The second series of Homeland wound up on Tuesday in rather different circumstances. The sheer brilliance of the first series, which went out earlier this year, took many people by surprise by actually living up to the hurricane of hype it generated.
And then came series two, which was the TV equivalent of difficult second album syndrome. It ranged from far-fetched to downright ludicrous as a succession of increasingly ridiculous plot twists stretched credibility to snapping point.
The writers -- who finally seemed to realise they'd pushed the silly button one time too many -- redeemed things somewhat with a terrific finale that reminded us why we'd loved Homeland in the first place.
Some dramas -- The Wire, The Sopranos, The Shield and Buffy the Vampire Slayer are the ones that immediately spring to mind -- have stayed good to the last drop. Breaking Bad, which I haven't seen nearly enough of, reportedly just gets better every year.
Usually, though, the rot sets into a long-running series long before anyone has the courage to shout "Stop". Shameless, initially brilliant, should have been put to sleep years ago. 24, though always entertaining in an over-the-top way, had detached itself from any sense of reality long before it finished.
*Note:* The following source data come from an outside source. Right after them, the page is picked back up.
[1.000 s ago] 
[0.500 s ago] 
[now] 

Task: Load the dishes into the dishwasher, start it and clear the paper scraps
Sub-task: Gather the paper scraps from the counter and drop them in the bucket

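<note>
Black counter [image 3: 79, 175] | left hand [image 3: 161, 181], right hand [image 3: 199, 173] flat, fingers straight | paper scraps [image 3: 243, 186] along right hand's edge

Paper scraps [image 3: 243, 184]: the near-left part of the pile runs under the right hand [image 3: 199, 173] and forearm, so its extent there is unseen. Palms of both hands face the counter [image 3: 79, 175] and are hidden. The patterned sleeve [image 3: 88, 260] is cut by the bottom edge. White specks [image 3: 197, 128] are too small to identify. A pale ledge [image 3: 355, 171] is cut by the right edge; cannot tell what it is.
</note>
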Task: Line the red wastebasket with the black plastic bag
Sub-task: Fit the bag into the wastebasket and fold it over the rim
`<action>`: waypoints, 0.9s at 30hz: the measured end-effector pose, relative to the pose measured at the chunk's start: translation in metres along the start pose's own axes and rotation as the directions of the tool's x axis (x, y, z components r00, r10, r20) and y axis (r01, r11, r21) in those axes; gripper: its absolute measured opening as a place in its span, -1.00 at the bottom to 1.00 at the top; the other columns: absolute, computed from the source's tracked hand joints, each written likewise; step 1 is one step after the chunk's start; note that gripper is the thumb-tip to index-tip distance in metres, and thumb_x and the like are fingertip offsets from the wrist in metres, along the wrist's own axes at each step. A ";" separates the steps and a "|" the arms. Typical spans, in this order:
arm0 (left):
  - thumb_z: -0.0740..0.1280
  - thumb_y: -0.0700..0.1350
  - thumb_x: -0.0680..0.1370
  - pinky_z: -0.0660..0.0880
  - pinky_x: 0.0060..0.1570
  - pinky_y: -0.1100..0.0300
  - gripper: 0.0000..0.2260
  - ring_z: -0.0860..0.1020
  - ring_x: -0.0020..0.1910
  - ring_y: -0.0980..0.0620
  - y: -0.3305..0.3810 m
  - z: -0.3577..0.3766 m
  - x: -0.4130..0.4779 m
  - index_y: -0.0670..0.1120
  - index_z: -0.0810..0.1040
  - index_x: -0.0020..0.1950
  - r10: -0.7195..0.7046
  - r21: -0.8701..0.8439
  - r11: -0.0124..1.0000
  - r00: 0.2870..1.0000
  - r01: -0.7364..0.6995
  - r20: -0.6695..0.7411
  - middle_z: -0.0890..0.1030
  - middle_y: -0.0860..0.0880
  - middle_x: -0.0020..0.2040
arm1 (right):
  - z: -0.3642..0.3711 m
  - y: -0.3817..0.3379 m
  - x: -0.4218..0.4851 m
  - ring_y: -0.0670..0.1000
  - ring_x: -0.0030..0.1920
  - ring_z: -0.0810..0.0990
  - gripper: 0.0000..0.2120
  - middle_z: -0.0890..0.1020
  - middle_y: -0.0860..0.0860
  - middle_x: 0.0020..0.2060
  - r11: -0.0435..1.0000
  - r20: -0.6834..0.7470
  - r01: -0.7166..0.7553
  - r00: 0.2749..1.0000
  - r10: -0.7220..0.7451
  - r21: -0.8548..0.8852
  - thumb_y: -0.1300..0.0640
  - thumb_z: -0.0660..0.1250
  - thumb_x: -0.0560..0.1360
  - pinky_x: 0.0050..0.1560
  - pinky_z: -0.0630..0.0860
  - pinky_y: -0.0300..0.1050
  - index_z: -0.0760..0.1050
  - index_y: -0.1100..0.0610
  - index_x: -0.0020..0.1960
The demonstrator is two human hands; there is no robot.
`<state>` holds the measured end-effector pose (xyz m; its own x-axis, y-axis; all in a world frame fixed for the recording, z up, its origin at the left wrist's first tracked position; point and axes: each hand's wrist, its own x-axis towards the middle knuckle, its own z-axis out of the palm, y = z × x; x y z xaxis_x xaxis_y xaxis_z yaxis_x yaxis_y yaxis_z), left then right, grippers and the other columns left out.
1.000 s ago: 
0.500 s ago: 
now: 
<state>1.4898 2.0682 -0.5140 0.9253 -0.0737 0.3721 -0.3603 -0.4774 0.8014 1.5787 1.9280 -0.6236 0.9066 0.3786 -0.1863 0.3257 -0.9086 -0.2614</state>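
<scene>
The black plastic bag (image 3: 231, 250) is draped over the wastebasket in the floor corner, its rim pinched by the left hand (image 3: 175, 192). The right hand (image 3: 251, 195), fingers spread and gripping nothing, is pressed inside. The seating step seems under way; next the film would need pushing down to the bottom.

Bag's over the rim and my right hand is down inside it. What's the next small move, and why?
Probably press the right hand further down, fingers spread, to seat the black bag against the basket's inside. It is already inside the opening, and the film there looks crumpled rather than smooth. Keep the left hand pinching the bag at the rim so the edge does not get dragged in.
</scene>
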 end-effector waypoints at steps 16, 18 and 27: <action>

As Lost wound its way toward its lame climax, which couldn't come soon enough for some of us, the general impression was its creators had no more idea than the viewers where it was headed.
There are a few examples, however, of programmes that managed to pull themselves out of a creative slump.
ER enjoyed a resurgence in its final couple of seasons. Heroes started intriguingly, nearly choked on its own pretentious mythology in series two, but bounced back with a stronger third season, although this didn't prevent its cancellation. The BBC's Murphy's Law, starring James Nesbitt as an undercover cop, was dismal when it began. A switch to longer storylines and a grittier tone transformed it. So some programmes CAN get their mojo back.
But the people behind Homeland are going to have to pull something truly special out of the hat to keep series three on track -- and keep loyal fans on board.
I'LL NEVER FORGET THINGY X Factor winner James Whatsisface might be the one sitting atop the singles charts right now but all the attention -- at least from people with pitifully short attention spans -- is currently focused on shrieking reject Rylan Clark, a creature that appears to be made almost entirely of moisturiser and hair gel.
Clark was no sooner booted off X Factor than ITV's Daybreak signed him up for a week's stint as its entertainment editor. His next stop will be Celebrity Big Brother on Channel 5. All of this would have passed by me unnoticed were it not for the fact that The Guardian this week ran a lengthy interview with Clark. Fair enough; we all have pages to fill.
It wasn't anything Clark said that caught the attention but rather this paragraph: "The 24-year-old inhabits a contemporary subculture for whom reality TV has evolved into a professional network, a lifestyle choice and a philosophical identity, not unlike the armed forces, say, or the church."
Hmm. I'll just let that hang in the air while I ponder whether civilisation really did collapse yesterday, only in a more subtle way than Mayan culture expert Ashton Kutcher said it would.
westlife: not just for christmas Sad news from the Westlife post-dissolution front: none of the karaoke quartet is as rich as you might think. Shane Filan, as we know, declared bankruptcy in a UK court.
Now Nicky Byrne, a contestant on Strictly Come Dancing, has bravely spoken out about the full horror of their financial hardship. They may have sold over 50 million albums, said Nicky, but none of them is "absolutely minted".
"In the early days we earned great money, and in the latter days it was all gone," he said. You'd want to be made of granite not to be moved by those words -- in fact I can feel my bowels moving this very second.
I suggest we forego all that sending animals to impoverished Third World families malarkey and instead dig deep for the boys. Sure a Westlifer is for life, not just for Christmas.
who loves ya? Will Hollywood ever tire of robbing the graves of old television shows?
Next up for the big-screen remake treatment is classic seventies cop show Kojak, which was already the subject of a short-lived TV revival featuring Ving Rhames.
Horrifyingly, the new version is to star the immobile lump of teak known as Vin Diesel.
If all you need to fill the shoes of a TV legend is a bald head, they might as well have hired Ross Kemp.